Python 中的 ungetc
Python中的一些文件读取(readlines())函数
将文件内容复制到内存(作为列表)
我需要处理一个太大的文件
被复制到内存中,因此需要使用
文件指针(用于访问文件一个字节
一次)——如 C getc() 中那样。
我的额外要求是
我想将文件指针倒回到上一个
类似于 C ungetc() 中的字节。
有没有办法在 Python 中做到这一点?
另外,在Python中,我可以在
处读取一行 使用 readline() 的时间
有没有办法读取上一行
倒退?
Some file read (readlines()) functions in Python
copy the file contents to memory (as a list)
I need to process a file that's too large to
be copied in memory and as such need to use
a file pointer (to access the file one byte
at a time) -- as in C getc().
The additional requirement I have is that
I'd like to rewind the file pointer to previous
bytes like in C ungetc().
Is there a way to do this in Python?
Also, in Python, I can read one line at a
time with readline()
Is there a way to read the previous line
going backward?
如果你对这篇内容有疑问,欢迎到本站社区发帖提问 参与讨论,获取更多帮助,或者扫码二维码加入 Web 技术交流群。
绑定邮箱获取回复消息
由于您还没有绑定你的真实邮箱,如果其他用户或者作者回复了您的评论,将不能在第一时间通知您!
发布评论
评论(6)
您不需要文件指针,Python 没有或不需要文件指针。
要逐行浏览文件而不将整个文件读入内存,只需迭代文件对象本身,即
通常要避免使用
readlines
。返回一行并不是一件非常容易的事情。如果您不需要返回超过一行,请查看
itertools
文档。You do not need file pointers, which Python does not have or want.
To go through a file line by line without reading the whole thing into memory, just iterate over the file object itself, i.e.
Using
readlines
is generally to be avoided.Going back a line isn't something you can do super-easily. If you never need to go back more than one line, check out the
pairwise
recipe in theitertools
documentation.好的,这就是我的想法。感谢布伦达提出建立班级的想法。
感谢 Josh 提出使用类似 C 语言的函数eek() 和 read() 的想法
OK, here's what I came up with.
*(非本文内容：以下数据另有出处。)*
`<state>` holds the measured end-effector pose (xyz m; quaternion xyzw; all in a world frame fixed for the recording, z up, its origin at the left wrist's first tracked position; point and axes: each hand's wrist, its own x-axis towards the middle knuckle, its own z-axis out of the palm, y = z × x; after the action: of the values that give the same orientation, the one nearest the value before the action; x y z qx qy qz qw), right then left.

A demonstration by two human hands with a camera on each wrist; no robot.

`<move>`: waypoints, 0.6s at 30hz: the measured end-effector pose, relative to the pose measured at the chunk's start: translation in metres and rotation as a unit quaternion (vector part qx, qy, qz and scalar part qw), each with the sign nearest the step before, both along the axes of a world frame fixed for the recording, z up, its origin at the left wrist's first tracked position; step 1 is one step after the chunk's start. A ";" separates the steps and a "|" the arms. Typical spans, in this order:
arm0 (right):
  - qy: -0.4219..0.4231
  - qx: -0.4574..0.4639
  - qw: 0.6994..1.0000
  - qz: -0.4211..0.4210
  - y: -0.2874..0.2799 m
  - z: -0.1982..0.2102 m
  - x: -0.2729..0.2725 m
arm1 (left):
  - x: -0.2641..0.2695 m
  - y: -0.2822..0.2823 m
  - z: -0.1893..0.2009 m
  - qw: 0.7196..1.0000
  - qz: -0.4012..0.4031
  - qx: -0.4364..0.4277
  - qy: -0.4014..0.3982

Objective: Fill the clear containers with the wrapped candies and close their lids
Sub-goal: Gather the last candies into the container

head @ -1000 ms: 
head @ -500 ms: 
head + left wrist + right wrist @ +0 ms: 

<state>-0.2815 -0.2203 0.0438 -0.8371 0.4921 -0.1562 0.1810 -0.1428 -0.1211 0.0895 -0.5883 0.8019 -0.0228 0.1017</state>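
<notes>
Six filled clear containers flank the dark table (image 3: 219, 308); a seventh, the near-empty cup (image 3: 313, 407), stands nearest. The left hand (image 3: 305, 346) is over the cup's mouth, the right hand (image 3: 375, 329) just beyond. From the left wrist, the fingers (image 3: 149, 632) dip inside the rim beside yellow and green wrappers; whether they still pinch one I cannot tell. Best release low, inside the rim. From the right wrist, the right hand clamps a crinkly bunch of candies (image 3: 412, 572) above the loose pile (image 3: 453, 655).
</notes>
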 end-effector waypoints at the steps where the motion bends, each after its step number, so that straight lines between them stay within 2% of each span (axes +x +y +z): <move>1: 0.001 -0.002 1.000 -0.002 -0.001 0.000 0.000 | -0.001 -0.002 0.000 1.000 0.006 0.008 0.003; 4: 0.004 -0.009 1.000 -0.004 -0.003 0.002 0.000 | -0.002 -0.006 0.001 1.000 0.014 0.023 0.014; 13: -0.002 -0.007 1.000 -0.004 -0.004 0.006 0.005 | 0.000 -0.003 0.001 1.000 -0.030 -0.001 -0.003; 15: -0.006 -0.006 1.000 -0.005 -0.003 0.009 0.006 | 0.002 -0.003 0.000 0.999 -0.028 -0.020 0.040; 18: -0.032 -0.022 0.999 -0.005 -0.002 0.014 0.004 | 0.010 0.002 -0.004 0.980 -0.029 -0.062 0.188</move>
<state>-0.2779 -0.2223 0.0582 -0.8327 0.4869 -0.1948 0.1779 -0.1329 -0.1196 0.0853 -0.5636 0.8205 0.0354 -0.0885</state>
Thanks Brenda for the idea of building a class.
Thanks Josh for the idea to use C like functions seek() and read()
如果您确实想直接使用文件指针(不过我认为 Mike Graham 的建议更好),您可以使用文件对象的 seek() 方法,可让您设置内部指针,与 read() 方法,该方法支持指定要读取的字节数的选项参数。
If you do want to use a file pointer directly (I think Mike Graham's suggestion is better though), you can use the file object's seek() method which lets you set the internal pointer, combined with the read() method, which support an option argument specifying how many bytes you'd like to read.
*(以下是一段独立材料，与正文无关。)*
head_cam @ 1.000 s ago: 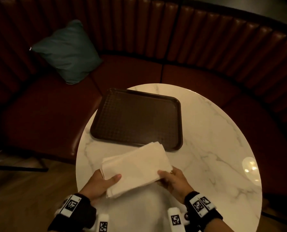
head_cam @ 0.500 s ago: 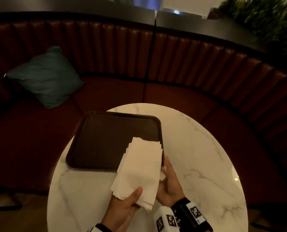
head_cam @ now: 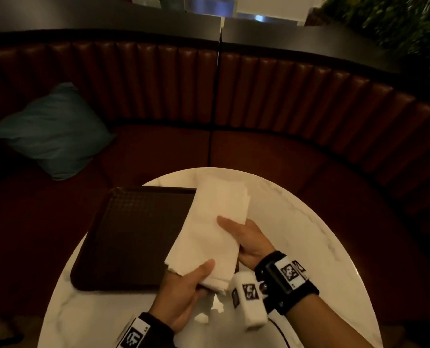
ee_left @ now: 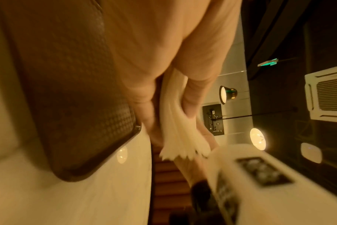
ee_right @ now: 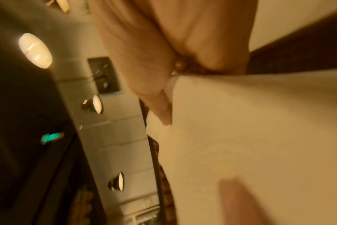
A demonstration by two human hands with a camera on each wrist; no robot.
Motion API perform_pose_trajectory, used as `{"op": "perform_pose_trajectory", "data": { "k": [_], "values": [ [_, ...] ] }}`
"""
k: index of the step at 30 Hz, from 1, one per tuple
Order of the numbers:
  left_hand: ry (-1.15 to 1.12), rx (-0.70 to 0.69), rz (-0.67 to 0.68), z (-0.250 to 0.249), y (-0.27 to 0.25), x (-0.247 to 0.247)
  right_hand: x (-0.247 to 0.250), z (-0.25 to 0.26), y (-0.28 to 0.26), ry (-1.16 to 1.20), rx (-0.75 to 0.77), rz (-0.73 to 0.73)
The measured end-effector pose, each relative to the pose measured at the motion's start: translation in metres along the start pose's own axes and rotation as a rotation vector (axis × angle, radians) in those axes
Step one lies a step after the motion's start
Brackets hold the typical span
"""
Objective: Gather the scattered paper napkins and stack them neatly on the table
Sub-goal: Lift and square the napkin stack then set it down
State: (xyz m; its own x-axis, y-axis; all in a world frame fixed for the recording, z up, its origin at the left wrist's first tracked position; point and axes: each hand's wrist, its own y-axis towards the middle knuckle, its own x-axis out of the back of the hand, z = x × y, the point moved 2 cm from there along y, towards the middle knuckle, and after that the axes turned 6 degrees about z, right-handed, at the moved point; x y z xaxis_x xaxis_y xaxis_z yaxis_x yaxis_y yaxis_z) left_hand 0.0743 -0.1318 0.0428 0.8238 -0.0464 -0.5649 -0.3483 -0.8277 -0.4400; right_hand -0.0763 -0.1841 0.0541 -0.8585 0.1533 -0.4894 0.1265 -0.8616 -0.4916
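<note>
A stack of white paper napkins [head_cam: 214, 227] is held up above the round marble table [head_cam: 296, 247], its long side pointing away from me. My left hand [head_cam: 191, 282] pinches the near end, thumb on top. In the left wrist view the napkins [ee_left: 179, 129] fan out between thumb and fingers. My right hand [head_cam: 244, 237] grips the right edge, thumb across the top sheet. The right wrist view shows the napkins [ee_right: 250, 137] as a broad pale sheet under the thumb. A small white scrap [head_cam: 203, 317] lies on the table below my hands.
A dark brown tray [head_cam: 133, 234] lies on the table's left half, partly under the napkins. A curved red-brown booth seat [head_cam: 259, 151] wraps behind the table, with a teal cushion [head_cam: 53, 131] at left. Plants [head_cam: 397, 21] stand at far right.
The napkin stack has turned from lying crosswise to pointing away from me and has risen over the tray's right edge. Both hands shifted their hold; my head tilted up.
</note>
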Motion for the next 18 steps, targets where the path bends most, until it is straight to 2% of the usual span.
{"op": "perform_pose_trajectory", "data": {
  "k": [3, 6, 9, 11, 14, 16, 18],
  "values": [
    [0.042, 0.085, 0.052, -0.012, 0.014, 0.019, 0.014, -0.004, 0.011, -0.226, 0.025, -0.052],
    [0.086, 0.199, 0.085, -0.026, 0.043, 0.03, 0.028, -0.005, 0.021, -0.271, -0.062, 0.019],
    [0.303, 0.263, 0.109, -0.015, 0.083, 0.023, 0.039, -0.013, 0.043, -0.306, -0.098, 0.037],
    [0.453, 0.228, 0.064, -0.005, 0.109, 0.022, 0.044, -0.018, 0.062, -0.336, -0.11, -0.04],
    [0.535, 0.221, 0.032, 0.0, 0.135, 0.027, 0.051, -0.019, 0.087, -0.398, -0.151, -0.207],
    [0.551, 0.209, 0.088, 0.003, 0.145, 0.034, 0.052, -0.015, 0.1, -0.515, -0.131, -0.28],
    [0.583, 0.253, 0.183, 0.008, 0.155, 0.043, 0.046, -0.014, 0.111, -0.672, -0.112, -0.249]
  ]
}}
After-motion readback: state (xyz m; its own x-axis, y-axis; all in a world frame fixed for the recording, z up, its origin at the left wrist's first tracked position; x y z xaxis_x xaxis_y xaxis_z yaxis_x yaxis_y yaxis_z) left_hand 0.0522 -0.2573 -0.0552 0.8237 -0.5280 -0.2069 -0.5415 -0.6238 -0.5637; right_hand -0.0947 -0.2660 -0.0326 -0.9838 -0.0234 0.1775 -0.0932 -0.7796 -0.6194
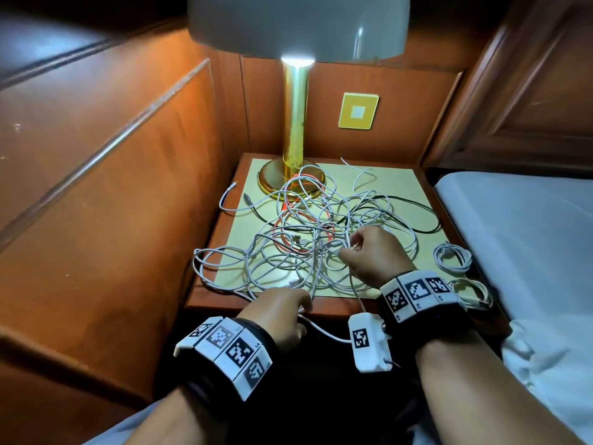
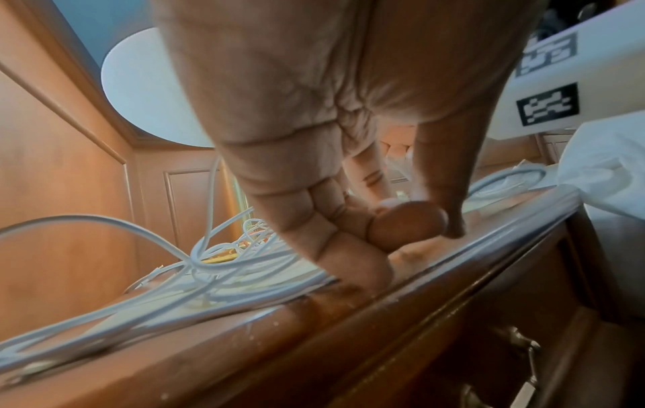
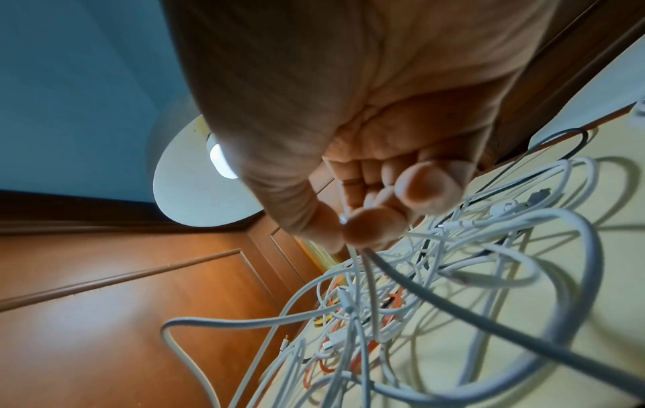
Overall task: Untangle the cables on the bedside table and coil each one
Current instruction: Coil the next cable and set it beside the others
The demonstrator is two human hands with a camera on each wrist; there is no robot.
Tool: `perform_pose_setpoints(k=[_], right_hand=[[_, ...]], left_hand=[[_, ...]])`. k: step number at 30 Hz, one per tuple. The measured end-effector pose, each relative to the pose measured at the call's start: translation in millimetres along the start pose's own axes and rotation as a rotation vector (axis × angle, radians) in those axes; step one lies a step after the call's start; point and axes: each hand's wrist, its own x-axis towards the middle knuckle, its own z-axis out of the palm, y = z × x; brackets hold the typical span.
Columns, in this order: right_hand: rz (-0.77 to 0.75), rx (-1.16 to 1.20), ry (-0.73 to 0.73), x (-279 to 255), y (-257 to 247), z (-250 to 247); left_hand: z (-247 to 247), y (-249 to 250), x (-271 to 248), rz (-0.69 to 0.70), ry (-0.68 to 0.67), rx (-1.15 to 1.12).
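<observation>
A loose tangle of white cables (image 1: 305,239) covers the bedside table (image 1: 401,184), with a red cable (image 1: 282,242) and a black cable (image 1: 414,203) threaded through it. My right hand (image 1: 348,248) is over the right side of the heap and pinches a white strand (image 3: 352,256) between thumb and forefinger. Its hold shows close up in the right wrist view (image 3: 349,223). My left hand (image 1: 303,311) is at the table's front edge, fingers curled (image 2: 384,229) on a white cable (image 1: 324,332) that hangs off the edge to the right.
Two small coiled white cables (image 1: 452,256) (image 1: 471,292) lie at the table's right edge beside the bed (image 1: 529,236). A gold lamp base (image 1: 290,178) stands at the back left under some loops. Wood panelling (image 1: 112,187) closes the left side. A drawer handle (image 2: 523,347) sits below the top.
</observation>
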Motion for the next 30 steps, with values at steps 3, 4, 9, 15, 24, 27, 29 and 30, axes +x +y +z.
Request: perform_pose_setpoints(k=[3,4,9,15,24,27,29,30], right_hand=[[-0.107,0.087,0.090,0,2,-5],[-0.141,0.101,0.118,-1,3,-5],[-0.205,0.156,0.197,2,10,-5],[-0.187,0.264,0.176,6,17,-3],[-0.328,0.367,0.079,-5,6,-3],[-0.235,0.276,-0.048,-6,10,-5],[-0.188,0.122,-0.122,-7,13,-5],[-0.175,0.067,-0.135,-8,13,-4]], left_hand=[[0,0,4,0.007,0.034,-0.010],[1,-1,5,0.010,0.036,-0.008],[-1,2,7,0.075,0.140,-0.024],[-23,-1,8,0.104,0.557,-0.236],[-36,-6,3,0.106,0.703,-0.382],[-37,-8,1,0.129,0.506,-0.403],[-40,-15,2,0.100,0.459,-0.364],[-42,-19,2,0.076,0.503,-0.330]])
为您编写一个读取和缓冲输入的类,并在其上实现 ungetc —— 可能是这样的(警告:未经测试,在编译时编写):
Write a class the reads and buffers input for you, and implement ungetc on it -- something like this perhaps (warning: untested, written while compiling):
我不想进行数十亿次无缓冲的单个字符文件读取,而且我想要一种方法
调试文件指针的位置。因此,我决定返回文件位置
除了字符或行之外,还使用 mmap 将文件映射到内存。 (并让 mmap
处理分页)我认为如果文件真的很大,这会是一个问题。
(如大于物理内存量)此时 mmap 将开始进入
虚拟内存和事情可能会变得非常慢。目前,它处理一个 50 MB 的文件大约需要 4 分钟。
I don't want to do billions of unbuffered single char file reads plus I wanted a way
to debug the position of the file pointer. Hence, I resolved to return the file position
in addition to a char or line and to use mmap to map the file to memory. (and let mmap
handle paging) I think this will be a bit of a problem if the file is really, really big.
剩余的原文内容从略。